- Work order -
From the first line through the last, transcribe the listing word for word.

** Opening Provided data block **

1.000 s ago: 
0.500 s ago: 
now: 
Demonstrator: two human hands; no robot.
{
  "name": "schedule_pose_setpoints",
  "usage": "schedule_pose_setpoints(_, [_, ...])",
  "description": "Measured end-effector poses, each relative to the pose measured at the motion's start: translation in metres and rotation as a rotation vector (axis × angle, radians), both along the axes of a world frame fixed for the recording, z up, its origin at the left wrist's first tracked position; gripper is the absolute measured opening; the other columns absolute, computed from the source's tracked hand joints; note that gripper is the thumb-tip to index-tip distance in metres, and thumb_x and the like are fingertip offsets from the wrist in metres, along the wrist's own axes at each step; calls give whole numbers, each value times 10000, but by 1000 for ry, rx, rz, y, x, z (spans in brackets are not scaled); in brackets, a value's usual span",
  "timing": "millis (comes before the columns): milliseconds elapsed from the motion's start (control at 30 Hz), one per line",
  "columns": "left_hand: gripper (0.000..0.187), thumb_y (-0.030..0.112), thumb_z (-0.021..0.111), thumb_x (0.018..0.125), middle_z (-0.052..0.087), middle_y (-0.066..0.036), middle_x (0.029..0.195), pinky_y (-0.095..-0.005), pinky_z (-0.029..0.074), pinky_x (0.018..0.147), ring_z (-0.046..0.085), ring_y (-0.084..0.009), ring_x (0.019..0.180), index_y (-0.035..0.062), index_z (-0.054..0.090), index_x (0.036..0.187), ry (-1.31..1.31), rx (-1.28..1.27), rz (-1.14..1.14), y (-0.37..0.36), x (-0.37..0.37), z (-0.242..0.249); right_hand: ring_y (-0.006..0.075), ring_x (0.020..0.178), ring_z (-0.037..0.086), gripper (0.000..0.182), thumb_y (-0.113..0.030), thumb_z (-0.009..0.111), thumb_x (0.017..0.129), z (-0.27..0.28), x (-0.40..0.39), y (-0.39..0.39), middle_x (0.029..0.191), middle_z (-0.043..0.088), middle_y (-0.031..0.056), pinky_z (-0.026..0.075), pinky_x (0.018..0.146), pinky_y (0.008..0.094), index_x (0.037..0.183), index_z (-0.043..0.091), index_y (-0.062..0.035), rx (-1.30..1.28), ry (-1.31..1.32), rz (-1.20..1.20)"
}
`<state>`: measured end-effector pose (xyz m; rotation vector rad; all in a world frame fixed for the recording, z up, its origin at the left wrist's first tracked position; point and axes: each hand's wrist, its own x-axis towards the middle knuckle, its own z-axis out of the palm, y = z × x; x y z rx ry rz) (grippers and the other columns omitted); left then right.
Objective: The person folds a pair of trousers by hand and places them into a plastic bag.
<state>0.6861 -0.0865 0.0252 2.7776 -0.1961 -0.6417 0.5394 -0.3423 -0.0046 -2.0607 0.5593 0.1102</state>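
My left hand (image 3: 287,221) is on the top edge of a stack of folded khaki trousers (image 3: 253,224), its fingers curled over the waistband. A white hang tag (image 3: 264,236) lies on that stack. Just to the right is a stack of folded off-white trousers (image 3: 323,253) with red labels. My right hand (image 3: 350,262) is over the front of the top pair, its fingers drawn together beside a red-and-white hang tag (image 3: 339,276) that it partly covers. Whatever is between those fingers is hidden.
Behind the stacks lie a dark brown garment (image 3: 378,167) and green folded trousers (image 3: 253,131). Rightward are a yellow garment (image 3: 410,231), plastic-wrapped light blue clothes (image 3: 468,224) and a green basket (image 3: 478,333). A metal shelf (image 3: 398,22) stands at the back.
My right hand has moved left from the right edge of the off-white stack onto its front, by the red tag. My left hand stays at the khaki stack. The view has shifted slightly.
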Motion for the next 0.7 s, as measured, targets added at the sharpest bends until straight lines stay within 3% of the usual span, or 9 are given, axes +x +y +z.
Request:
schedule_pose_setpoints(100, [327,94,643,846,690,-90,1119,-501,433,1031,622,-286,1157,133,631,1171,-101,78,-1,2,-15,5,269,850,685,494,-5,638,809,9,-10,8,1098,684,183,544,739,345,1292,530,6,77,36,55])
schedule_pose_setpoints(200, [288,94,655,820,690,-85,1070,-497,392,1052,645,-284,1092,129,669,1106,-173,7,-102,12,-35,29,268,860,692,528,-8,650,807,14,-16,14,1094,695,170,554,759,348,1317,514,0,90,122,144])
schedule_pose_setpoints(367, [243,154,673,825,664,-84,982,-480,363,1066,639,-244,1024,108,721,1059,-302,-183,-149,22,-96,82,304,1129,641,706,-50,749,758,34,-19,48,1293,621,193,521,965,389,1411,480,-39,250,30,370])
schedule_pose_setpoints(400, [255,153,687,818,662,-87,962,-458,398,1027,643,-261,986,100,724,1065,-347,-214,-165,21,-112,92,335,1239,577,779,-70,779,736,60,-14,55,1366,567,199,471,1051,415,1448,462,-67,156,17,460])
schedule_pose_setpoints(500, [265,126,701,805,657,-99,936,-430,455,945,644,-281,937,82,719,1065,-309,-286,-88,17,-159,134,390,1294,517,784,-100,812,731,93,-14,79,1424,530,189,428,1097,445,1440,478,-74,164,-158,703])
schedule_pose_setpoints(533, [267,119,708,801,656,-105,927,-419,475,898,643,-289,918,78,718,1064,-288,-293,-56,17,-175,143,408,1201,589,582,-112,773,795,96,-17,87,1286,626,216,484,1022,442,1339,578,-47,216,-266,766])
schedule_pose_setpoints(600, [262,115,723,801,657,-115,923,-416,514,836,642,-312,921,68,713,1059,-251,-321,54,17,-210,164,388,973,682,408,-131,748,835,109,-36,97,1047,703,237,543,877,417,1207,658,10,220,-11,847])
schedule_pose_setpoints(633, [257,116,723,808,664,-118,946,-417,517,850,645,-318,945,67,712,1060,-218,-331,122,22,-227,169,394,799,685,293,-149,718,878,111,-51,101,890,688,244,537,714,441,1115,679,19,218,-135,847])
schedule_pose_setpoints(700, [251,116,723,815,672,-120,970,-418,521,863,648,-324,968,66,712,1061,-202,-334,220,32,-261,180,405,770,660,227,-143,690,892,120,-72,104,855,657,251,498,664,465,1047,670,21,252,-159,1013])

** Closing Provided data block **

- Task answer -
1.000 s ago: 
0.500 s ago: 
now: 
Demonstrator: two human hands; no robot.
{
  "name": "schedule_pose_setpoints",
  "usage": "schedule_pose_setpoints(_, [_, ...])",
  "description": "Measured end-effector poses, each relative to the pose measured at the motion's start: translation in metres and rotation as a rotation vector (axis × angle, radians), both along the axes of a world frame fixed for the recording, z up, its origin at the left wrist's first tracked position; gripper is the absolute measured opening; the other columns absolute, computed from the source's tracked hand joints; note that gripper is the thumb-tip to index-tip distance in metres, and thumb_x and the like are fingertip offsets from the wrist in metres, along the wrist's own axes at each step; calls give whole numbers, each value times 10000, but by 1000 for ry, rx, rz, y, x, z (spans in brackets are not scaled); in brackets, a value's usual span",
  "timing": "millis (comes before the columns): milliseconds elapsed from the motion's start (control at 30 Hz), one per line",
  "columns": "left_hand: gripper (0.000..0.187), thumb_y (-0.030..0.112), thumb_z (-0.021..0.111), thumb_x (0.018..0.125), middle_z (-0.052..0.087), middle_y (-0.066..0.036), middle_x (0.029..0.195), pinky_y (-0.095..-0.005), pinky_z (-0.029..0.074), pinky_x (0.018..0.147), ring_z (-0.046..0.085), ring_y (-0.084..0.009), ring_x (0.019..0.180), index_y (-0.035..0.062), index_z (-0.054..0.090), index_x (0.036..0.187), ry (-1.31..1.31), rx (-1.28..1.27), rz (-1.14..1.14), y (-0.37..0.36), x (-0.37..0.37), z (-0.242..0.249); right_hand: ring_y (-0.006..0.075), ring_x (0.020..0.178), ring_z (-0.037..0.086), gripper (0.000..0.182), thumb_y (-0.113..0.030), thumb_z (-0.009..0.111), thumb_x (0.017..0.129), z (-0.27..0.28), x (-0.40..0.39), y (-0.39..0.39), middle_x (0.029..0.191), middle_z (-0.043..0.088), middle_y (-0.031..0.056), pinky_z (-0.026..0.075), pinky_x (0.018..0.146), pinky_y (0.008..0.094), index_x (0.037..0.183), index_z (-0.043..0.091), index_y (-0.062..0.035), rx (-1.30..1.28), ry (-1.31..1.32), rz (-1.20..1.20)"
}
`<state>`: measured end-effector pose (xyz m; rotation vector rad; all in a world frame fixed for the recording, z up, its origin at the left wrist's first tracked position; point and axes: each hand's wrist, its own x-axis towards the middle knuckle, its own z-axis out of the palm, y = z × x; x y z rx ry rz) (grippers and the other columns omitted); left then right.
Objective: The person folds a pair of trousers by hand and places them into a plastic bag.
<state>0.6861 -0.0865 0.0252 2.7776 -0.1961 -0.6417 0.5394 -0.3423 -0.0046 -2.0607 0.5593 0.1102</state>
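My left hand (image 3: 287,221) is on the top edge of a stack of folded khaki trousers (image 3: 253,224), its fingers curled over the waistband. A white hang tag (image 3: 264,236) lies on that stack. Just to the right is a stack of folded off-white trousers (image 3: 323,253) with red labels. My right hand (image 3: 350,262) is over the front of the top pair, its fingers drawn together beside a red-and-white hang tag (image 3: 339,276) that it partly covers. Whatever is between those fingers is hidden.
Behind the stacks lie a dark brown garment (image 3: 378,167) and green folded trousers (image 3: 253,131). Rightward are a yellow garment (image 3: 410,231), plastic-wrapped light blue clothes (image 3: 468,224) and a green basket (image 3: 478,333). A metal shelf (image 3: 398,22) stands at the back.
My right hand has moved left from the right edge of the off-white stack onto its front, by the red tag. My left hand stays at the khaki stack. The view has shifted slightly.
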Motion for the next 0.7 s, as measured, targets added at the sharpest bends until straight lines stay within 3% of the usual span, or 9 are given, axes +x +y +z.
Request:
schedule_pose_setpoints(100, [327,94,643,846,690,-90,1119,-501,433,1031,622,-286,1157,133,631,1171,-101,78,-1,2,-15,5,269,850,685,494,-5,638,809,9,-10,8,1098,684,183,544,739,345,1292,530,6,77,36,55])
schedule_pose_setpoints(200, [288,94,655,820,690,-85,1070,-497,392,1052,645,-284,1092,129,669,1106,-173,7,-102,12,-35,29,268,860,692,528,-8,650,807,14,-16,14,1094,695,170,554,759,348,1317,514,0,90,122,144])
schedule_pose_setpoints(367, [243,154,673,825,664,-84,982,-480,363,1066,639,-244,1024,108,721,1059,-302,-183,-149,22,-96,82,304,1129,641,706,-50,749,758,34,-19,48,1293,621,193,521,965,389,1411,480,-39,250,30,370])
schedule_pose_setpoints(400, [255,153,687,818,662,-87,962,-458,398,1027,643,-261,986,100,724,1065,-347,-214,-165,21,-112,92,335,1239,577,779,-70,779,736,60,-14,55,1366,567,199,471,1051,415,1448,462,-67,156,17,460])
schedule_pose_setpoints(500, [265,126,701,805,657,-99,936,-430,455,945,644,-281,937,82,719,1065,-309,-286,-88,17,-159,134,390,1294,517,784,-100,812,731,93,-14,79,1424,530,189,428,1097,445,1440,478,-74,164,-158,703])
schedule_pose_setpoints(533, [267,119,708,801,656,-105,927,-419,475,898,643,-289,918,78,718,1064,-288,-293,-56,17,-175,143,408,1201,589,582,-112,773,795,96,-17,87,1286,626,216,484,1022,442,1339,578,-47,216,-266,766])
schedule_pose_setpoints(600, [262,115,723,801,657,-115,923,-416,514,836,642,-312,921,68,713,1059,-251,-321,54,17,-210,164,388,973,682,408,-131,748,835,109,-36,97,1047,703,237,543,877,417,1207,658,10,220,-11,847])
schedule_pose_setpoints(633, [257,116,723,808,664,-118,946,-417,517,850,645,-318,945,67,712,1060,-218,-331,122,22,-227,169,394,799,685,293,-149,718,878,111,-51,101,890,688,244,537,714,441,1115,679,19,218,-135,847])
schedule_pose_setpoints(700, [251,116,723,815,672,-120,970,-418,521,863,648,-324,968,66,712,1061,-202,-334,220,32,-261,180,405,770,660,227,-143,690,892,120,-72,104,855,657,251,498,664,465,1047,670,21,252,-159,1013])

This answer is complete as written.